The ERC concluded that “by all objective criteria, Mr. Persaud was on the available evidence, the most qualified candidate for appointment to the position of DCEO” and he was the first candidate in GECOM’s history to have acquired the highest score and had not been appointed”.
Among the persons interviewed was former GECOM Chairman Steve Surujbally who praised Persaud’s integrity and work as Public Relations Officer, scribe and acting DCEO. The report states that Surujbally told the ERC sub-committee that other factors influenced the Commission’s decision to hire Myers instead of Persaud. “When asked he thought Persaud could have been rejected for the position, he opined that it had to be factors outside of Persaud’s qualifications, experience, performance and character traits, which are well-known by all Election Commissioners, except the current Chairman,” the report states.
ERC Commissioner, Retired Major General Norman McLean highlighted that the report states that one month went by as the sub-committee awaited the return of the GECOM Chairman bearing the documentary evidence on which he claimed to have found that Persaud was a “shifty person, who had lied about his qualifications”.

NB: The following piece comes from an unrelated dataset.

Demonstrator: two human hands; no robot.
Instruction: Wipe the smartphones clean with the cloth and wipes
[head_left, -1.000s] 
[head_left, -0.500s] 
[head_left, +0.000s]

McLean noted that on November 7, 2018 Patterson was reminded of his “unfulfilled promise to make the documents to which he had referred available”. Reminders, McLean said, were also sent to Myers and Marcia Crawford of their “obligation to assist the sub-committee in order that it could conclude its investigation by November 28.”
“That deadline passed with no response from those absentees,” McLean said.
Among the documents supplied were a policy on employment procedures, certificates for Persaud and Myers, and score sheets.
The ERC report also concludes that because of the way Guyana’s population is distributed, it is inevitable that in some areas where there are mostly Guyanese of one ethnic group, it is likely that a majority of those employees would be mainly of one ethnicity. Further, the ERC said GECOM has no institutional rules or practices that allow for ethnic discrimination in hiring. “The six commissioners are all vigilant to ensure that no such discrimination can be practiced without challenge,” the report states.
Persaud is Indo-Guyanese and of a group that largely supports the PPP, and Myers is Afro-Guyanese whose group mainly supports the People’s National Congress Reform-dominated governing coalition. The three coalition elections commissioners are Afro-Guyanese and two of the three PPP commissioners are Indo-Guyanese.